▶ _What to do_: Given the records below, the lines starting at the line with "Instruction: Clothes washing" and ending at the line with "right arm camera" should be output exactly, both end lines kept and pictures left out.

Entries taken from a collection
#####

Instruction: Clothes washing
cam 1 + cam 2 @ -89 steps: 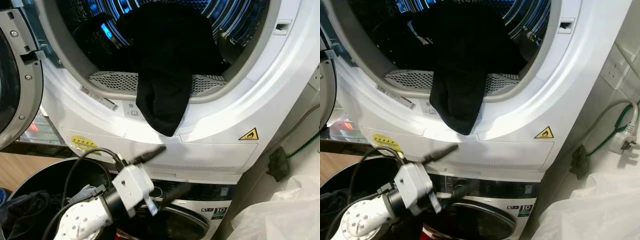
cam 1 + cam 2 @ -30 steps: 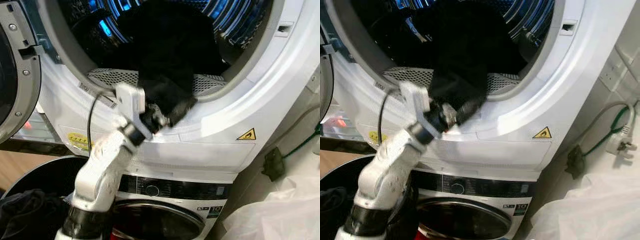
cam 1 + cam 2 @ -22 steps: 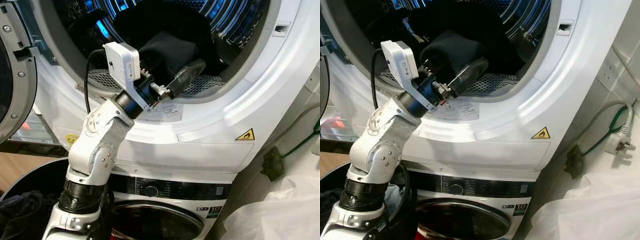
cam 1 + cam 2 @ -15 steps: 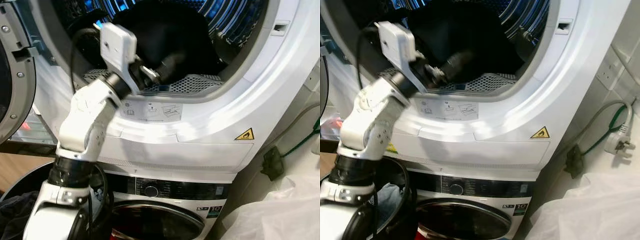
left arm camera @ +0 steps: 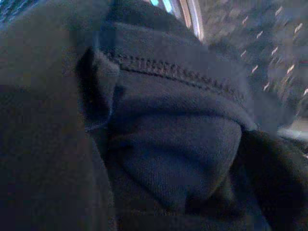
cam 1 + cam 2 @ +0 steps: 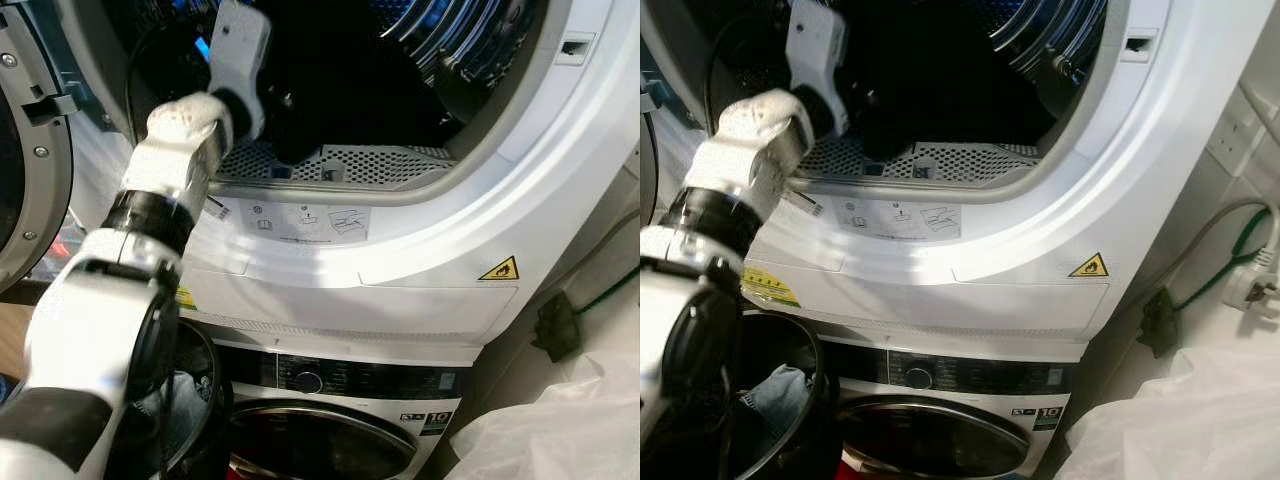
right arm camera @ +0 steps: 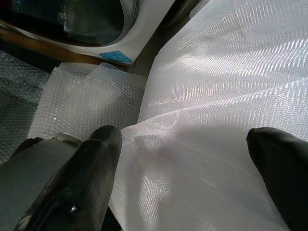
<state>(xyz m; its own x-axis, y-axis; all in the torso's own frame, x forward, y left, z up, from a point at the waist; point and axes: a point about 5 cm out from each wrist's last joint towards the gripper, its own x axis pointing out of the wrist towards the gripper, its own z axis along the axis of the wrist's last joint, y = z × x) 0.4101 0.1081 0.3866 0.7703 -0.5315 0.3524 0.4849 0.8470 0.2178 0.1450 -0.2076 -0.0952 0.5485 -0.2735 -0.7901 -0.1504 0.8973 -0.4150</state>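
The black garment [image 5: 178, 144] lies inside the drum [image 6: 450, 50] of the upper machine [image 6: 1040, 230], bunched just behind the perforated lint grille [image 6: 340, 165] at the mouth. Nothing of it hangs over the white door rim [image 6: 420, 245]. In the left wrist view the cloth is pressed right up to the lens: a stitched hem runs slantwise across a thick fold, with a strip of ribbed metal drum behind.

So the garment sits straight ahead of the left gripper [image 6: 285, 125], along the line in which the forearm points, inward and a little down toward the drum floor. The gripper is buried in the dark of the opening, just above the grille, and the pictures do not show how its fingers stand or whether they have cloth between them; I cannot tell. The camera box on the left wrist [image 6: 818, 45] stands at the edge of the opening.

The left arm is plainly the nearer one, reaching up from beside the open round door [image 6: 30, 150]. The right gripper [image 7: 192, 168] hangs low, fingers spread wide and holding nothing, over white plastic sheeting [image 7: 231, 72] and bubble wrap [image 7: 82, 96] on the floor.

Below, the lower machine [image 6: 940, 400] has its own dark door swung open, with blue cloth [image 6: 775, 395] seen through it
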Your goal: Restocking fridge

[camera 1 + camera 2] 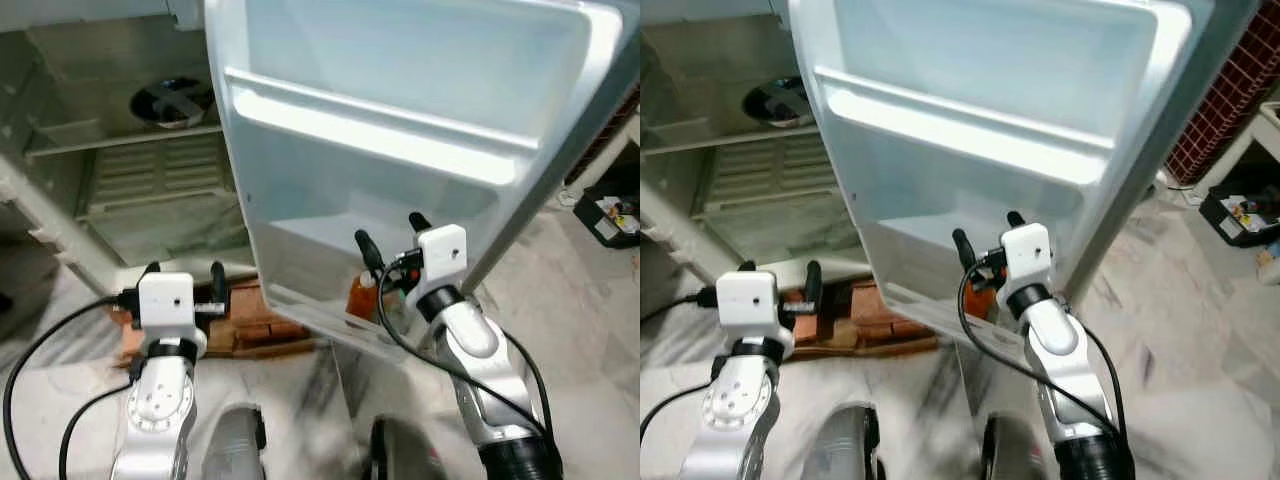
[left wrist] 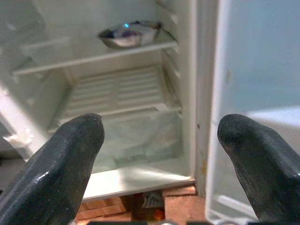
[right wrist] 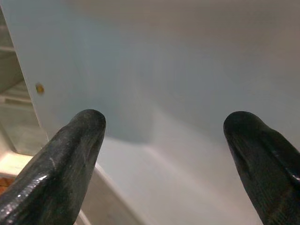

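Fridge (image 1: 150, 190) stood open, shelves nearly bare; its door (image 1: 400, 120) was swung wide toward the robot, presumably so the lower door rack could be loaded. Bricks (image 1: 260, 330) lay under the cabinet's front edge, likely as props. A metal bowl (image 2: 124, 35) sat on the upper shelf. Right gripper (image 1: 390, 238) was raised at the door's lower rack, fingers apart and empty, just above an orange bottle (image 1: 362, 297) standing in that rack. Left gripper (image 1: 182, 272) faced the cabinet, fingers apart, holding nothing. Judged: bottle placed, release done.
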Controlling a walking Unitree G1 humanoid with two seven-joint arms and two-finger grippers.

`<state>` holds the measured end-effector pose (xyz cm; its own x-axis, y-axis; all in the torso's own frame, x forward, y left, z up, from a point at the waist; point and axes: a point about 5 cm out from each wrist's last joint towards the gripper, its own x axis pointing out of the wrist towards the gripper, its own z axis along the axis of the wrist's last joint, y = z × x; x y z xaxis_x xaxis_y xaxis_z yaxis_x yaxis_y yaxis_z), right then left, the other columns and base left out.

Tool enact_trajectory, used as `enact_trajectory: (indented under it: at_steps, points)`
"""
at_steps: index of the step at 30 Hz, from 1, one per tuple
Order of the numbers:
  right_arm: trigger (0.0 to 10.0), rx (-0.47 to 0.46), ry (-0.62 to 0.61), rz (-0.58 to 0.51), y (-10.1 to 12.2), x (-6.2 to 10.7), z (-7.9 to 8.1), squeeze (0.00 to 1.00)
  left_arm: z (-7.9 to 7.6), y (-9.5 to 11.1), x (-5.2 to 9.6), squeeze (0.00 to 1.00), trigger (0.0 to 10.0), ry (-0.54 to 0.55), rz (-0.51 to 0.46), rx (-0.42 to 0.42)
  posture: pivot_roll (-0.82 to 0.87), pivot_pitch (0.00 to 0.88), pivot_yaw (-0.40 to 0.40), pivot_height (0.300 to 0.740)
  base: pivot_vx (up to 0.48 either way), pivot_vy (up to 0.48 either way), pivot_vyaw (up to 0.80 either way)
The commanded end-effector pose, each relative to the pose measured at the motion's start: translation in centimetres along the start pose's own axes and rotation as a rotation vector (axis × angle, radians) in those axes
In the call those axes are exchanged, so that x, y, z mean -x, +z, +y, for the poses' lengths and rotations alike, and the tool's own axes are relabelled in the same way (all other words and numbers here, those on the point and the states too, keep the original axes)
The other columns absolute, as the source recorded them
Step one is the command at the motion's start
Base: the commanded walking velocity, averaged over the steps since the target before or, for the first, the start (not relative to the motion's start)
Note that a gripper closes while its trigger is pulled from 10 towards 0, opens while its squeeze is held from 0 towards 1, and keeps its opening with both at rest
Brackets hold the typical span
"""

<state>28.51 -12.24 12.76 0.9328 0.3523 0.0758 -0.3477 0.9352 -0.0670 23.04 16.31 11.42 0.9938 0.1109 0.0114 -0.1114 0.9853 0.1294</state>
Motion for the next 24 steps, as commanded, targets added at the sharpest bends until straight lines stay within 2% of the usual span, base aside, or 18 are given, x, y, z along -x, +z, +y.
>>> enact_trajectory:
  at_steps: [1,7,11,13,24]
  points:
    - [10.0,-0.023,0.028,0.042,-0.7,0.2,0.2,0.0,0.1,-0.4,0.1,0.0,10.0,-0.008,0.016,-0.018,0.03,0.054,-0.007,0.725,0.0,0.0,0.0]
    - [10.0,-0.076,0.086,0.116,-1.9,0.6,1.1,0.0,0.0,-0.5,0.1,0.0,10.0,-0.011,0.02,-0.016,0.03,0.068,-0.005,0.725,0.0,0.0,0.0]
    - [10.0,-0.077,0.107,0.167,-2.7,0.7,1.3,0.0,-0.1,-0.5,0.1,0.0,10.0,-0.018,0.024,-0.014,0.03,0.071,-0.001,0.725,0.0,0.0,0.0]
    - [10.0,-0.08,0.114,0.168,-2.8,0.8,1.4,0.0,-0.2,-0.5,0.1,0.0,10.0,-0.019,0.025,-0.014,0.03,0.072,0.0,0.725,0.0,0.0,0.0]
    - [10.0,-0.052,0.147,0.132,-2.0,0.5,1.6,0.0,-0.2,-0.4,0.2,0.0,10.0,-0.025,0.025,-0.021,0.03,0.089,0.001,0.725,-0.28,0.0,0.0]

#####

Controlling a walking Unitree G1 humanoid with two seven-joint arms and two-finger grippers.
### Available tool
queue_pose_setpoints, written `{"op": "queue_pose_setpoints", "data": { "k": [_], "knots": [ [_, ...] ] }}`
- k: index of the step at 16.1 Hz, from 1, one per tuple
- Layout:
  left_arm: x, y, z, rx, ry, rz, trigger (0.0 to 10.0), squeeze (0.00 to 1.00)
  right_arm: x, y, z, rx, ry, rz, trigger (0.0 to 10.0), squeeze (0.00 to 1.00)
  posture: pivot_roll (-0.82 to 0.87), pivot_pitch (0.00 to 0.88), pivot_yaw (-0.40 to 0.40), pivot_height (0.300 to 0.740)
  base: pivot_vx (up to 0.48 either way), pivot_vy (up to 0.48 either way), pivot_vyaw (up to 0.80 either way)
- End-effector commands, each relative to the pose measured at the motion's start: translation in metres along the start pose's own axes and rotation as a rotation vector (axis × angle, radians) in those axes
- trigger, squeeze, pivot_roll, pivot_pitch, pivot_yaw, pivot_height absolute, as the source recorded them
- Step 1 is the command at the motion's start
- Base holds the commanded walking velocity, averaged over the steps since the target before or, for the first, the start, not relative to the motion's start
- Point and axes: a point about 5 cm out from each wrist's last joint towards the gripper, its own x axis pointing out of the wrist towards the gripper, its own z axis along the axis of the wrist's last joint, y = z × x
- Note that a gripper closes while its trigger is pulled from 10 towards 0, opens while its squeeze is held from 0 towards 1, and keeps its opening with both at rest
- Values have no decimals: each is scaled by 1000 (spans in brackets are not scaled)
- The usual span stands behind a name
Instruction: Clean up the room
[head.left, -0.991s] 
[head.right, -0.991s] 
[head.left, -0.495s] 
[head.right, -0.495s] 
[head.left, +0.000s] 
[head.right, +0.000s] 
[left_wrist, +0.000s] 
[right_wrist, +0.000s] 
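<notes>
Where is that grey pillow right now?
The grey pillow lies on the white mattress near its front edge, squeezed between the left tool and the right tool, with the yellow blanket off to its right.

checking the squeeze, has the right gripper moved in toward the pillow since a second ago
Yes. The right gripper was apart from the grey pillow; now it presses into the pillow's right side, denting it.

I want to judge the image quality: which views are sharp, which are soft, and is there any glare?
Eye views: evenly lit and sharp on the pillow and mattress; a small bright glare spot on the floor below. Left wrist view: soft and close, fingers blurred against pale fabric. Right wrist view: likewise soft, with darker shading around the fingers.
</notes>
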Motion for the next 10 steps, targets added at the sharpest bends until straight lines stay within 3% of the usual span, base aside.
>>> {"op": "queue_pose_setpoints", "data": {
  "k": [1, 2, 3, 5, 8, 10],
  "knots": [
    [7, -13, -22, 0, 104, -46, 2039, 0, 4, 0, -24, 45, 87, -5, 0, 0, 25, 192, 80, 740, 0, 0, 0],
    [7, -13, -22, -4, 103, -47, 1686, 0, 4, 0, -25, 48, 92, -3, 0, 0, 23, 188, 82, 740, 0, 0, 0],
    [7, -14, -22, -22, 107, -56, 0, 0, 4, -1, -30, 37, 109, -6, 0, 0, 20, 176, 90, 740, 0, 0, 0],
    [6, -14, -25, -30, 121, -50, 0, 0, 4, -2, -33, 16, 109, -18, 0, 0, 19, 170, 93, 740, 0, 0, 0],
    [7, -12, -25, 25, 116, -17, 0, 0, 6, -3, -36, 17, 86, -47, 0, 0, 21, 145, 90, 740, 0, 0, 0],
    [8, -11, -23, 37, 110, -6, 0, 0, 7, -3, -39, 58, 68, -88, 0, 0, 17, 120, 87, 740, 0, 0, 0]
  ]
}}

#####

▶ _Reply to the exercise_:
Instruction: Clothes washing
cam 1 + cam 2 @ -89 steps: 
cam 1 + cam 2 @ -30 steps: 
cam 1 + cam 2 @ -22 steps: 
cam 1 + cam 2 @ -15 steps: 
left arm camera @ +0 steps: 
cam 1 + cam 2 @ +0 steps: 
right arm camera @ +0 steps: 

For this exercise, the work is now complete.